■ EXERCISE ■
The answer is the complete listing below, written out again exactly.

■ DATA SECTION ■
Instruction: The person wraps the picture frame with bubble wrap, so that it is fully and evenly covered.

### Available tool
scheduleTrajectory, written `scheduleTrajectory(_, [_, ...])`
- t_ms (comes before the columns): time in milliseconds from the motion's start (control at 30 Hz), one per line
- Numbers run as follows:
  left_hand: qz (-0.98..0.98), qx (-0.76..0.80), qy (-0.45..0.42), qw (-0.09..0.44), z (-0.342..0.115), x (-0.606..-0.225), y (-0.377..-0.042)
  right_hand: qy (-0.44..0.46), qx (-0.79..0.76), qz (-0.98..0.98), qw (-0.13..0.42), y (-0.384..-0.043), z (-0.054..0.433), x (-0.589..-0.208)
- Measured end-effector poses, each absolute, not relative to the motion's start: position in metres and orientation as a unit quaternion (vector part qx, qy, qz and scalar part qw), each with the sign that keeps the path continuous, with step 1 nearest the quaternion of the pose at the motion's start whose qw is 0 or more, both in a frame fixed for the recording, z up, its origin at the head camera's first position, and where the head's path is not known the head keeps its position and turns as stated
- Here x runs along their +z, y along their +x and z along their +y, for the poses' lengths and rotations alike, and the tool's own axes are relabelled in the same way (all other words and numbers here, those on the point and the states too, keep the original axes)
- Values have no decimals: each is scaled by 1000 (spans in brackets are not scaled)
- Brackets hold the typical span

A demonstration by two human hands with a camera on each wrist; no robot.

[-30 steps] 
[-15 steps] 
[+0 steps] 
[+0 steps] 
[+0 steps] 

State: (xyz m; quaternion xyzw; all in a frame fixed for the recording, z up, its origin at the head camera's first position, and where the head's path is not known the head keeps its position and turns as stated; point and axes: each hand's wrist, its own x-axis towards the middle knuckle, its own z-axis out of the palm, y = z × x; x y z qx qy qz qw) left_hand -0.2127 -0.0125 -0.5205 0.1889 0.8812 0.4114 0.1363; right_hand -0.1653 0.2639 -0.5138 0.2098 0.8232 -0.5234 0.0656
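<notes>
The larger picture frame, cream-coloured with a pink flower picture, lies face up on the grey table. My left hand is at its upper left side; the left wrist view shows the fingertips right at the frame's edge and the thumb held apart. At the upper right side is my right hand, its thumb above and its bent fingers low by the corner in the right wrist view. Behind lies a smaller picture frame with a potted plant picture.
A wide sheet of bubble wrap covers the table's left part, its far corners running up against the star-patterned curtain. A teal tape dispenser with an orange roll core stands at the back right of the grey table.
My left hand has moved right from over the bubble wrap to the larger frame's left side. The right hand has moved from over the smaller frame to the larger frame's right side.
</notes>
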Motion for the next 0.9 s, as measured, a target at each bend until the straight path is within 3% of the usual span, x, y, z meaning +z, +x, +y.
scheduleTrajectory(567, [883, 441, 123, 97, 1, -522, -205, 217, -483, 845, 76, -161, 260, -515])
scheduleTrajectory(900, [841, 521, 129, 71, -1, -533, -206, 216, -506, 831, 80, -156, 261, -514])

■ PROBLEM SOLUTION ■
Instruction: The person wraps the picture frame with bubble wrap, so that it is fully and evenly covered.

### Available tool
scheduleTrajectory, written `scheduleTrajectory(_, [_, ...])`
- t_ms (comes before the columns): time in milliseconds from the motion's start (control at 30 Hz), one per line
- Numbers run as follows:
  left_hand: qz (-0.98..0.98), qx (-0.76..0.80), qy (-0.45..0.42), qw (-0.09..0.44), z (-0.342..0.115), x (-0.606..-0.225), y (-0.377..-0.042)
  right_hand: qy (-0.44..0.46), qx (-0.79..0.76), qz (-0.98..0.98), qw (-0.13..0.42), y (-0.384..-0.043), z (-0.054..0.433), x (-0.589..-0.208)
- Measured end-effector poses, each absolute, not relative to the motion's start: position in metres and orientation as a unit quaternion (vector part qx, qy, qz and scalar part qw), each with the sign that keeps the path continuous, with step 1 nearest the quaternion of the pose at the motion's start whose qw is 0 or more, both in a frame fixed for the recording, z up, its origin at the head camera's first position, and where the head's path is not known the head keeps its position and turns as stated
- Here x runs along their +z, y along their +x and z along their +y, for the poses' lengths and rotations alike, and the tool's own axes are relabelled in the same way (all other words and numbers here, those on the point and the states too, keep the original axes)
- Values have no decimals: each is scaled by 1000 (spans in brackets are not scaled)
- Brackets hold the typical span

A demonstration by two human hands with a camera on each wrist; no robot.

[-30 steps] 
[-15 steps] 
[+0 steps] 
[+0 steps] 
[+0 steps] 

State: (xyz m; quaternion xyzw; all in a frame fixed for the recording, z up, its origin at the head camera's first position, and where the head's path is not known the head keeps its position and turns as stated; point and axes: each hand's wrist, its own x-axis towards the middle knuckle, its own z-axis out of the palm, y = z × x; x y z qx qy qz qw) left_hand -0.2127 -0.0125 -0.5205 0.1889 0.8812 0.4114 0.1363; right_hand -0.1653 0.2639 -0.5138 0.2098 0.8232 -0.5234 0.0656
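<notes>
The larger picture frame, cream-coloured with a pink flower picture, lies face up on the grey table. My left hand is at its upper left side; the left wrist view shows the fingertips right at the frame's edge and the thumb held apart. At the upper right side is my right hand, its thumb above and its bent fingers low by the corner in the right wrist view. Behind lies a smaller picture frame with a potted plant picture.
A wide sheet of bubble wrap covers the table's left part, its far corners running up against the star-patterned curtain. A teal tape dispenser with an orange roll core stands at the back right of the grey table.
My left hand has moved right from over the bubble wrap to the larger frame's left side. The right hand has moved from over the smaller frame to the larger frame's right side.
</notes>
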Motion for the next 0.9 s, as measured, a target at each bend until the straight path is within 3% of the usual span, x, y, z meaning +z, +x, +y.
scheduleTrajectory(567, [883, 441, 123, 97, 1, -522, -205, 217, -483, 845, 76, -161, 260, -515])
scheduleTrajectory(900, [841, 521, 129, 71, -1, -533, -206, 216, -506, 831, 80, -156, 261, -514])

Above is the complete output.